David’s passion for parasites is infectious; his parasitology course was recently highlighted in the professional journal Trends in Parasitology as a gold standard for teaching the topic. Although the course has traditional lectures, David engages his students with projects centered on tackling realworld problems that seriously affect human health, including malaria, toxoplasmosis and trypanosomiasis, which causes sleeping sickness in tropical countries.
While David’s research has taken him as far away as the tip of South Africa to study farmed shellfish, his latest research is focused on the rivers and lakes of the Adirondack region. Last year, David, along with students Susan Verra ’17, Hanson Zhou ’18, Ashley Lewis ’17 and Arianna Yhann ’18, discovered a parasite that had never been recorded in the region. The parasite is a trematode worm that spends part of its life inhabiting the tissues of the banded mystery snail (Viviparus georgianus), a mollusk invasive to Northern New York that David and his team are currently investigating. While they think that the trematode may be using Canada geese to complete its development to an adult, the life cycle of this parasitic species is still being studied.
“We think it’s being transmitted by Canada geese migrating from Canada to the waterways of the Adirondacks,” says David. “This species partially develops in snails, and the geese feed on the snails, completing its life cycle. Whether it’s a new species is something we’re still trying to figure out.”

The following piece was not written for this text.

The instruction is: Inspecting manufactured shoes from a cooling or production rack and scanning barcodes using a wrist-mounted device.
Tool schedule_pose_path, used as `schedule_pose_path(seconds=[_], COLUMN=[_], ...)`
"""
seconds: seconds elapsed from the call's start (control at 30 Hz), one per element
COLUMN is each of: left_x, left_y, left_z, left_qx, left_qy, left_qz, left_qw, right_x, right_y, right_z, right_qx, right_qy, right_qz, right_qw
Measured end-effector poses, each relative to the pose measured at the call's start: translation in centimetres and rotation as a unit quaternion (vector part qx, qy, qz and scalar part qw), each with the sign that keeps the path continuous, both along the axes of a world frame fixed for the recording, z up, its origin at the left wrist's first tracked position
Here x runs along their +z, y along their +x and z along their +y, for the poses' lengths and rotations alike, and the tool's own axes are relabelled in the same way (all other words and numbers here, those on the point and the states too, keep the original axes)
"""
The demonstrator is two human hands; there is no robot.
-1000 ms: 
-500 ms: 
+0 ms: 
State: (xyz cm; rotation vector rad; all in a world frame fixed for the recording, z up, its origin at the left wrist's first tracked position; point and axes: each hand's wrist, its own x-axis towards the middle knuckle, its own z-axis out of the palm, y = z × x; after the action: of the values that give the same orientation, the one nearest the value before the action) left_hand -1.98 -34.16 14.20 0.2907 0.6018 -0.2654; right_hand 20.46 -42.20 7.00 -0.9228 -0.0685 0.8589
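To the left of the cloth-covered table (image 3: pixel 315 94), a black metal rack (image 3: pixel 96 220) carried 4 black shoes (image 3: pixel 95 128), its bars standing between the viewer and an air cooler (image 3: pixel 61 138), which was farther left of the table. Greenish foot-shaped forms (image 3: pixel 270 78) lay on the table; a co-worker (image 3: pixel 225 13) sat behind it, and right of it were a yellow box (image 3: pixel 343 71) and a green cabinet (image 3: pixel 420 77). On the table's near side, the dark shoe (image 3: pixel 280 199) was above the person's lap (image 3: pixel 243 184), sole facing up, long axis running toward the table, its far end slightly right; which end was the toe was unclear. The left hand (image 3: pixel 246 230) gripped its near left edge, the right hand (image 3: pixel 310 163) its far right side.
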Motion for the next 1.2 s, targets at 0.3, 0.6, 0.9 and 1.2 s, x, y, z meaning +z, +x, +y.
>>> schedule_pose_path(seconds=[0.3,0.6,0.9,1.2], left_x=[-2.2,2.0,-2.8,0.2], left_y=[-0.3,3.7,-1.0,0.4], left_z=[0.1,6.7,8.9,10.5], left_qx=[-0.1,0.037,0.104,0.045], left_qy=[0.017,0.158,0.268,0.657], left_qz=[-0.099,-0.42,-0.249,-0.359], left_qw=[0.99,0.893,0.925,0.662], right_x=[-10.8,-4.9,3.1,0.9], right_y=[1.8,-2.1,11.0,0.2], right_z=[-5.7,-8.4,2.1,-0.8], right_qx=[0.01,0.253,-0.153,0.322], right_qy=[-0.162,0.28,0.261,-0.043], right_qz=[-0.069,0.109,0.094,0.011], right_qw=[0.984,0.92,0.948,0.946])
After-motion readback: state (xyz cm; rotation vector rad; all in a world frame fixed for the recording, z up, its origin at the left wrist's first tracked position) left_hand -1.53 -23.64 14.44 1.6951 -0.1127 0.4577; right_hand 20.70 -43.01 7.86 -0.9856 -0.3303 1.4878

Some students assisted David with the initial research, working to identify the host snail species using DNA barcoding. Others recorded the measurements of the snails collected, wrote scientific descriptions of the species and statistically analyzed the data collected. While the snails may be invasive, David isn’t sure yet if they actually harm humans or if they’re just a nuisance.
Prof. Andrew David
“All of these students took either my zoology or parasitology course,” says David. “So they were able to put what they learned in the classroom into actual practice.”